> THE PROBLEM:
Give again, exactly as written, each line of the material below starting at the line that contains "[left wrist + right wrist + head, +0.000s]" and ending at the line that contains "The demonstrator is". Both ends count, and no other line does.

****************

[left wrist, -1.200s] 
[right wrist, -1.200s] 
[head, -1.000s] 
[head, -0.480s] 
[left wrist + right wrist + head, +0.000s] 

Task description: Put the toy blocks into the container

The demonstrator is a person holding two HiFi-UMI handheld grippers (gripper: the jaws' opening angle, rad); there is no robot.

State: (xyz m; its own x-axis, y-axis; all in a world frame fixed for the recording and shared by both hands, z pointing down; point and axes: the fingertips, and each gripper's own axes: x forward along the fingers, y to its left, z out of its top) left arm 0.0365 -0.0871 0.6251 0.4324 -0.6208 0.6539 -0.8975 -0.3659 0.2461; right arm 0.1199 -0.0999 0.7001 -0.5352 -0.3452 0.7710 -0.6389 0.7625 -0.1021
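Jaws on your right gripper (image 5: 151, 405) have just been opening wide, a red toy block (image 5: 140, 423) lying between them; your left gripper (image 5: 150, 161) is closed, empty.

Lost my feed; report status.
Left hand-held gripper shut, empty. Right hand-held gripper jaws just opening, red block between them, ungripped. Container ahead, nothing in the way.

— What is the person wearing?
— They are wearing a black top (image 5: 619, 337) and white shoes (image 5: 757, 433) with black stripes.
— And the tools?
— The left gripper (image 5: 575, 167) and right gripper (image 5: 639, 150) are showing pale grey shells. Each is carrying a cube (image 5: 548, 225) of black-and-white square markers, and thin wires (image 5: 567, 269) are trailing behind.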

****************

> FINISHED TASK:
[left wrist + right wrist + head, +0.000s] 

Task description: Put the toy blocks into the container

The demonstrator is a person holding two HiFi-UMI handheld grippers (gripper: the jaws' opening angle, rad); there is no robot.

This response is done.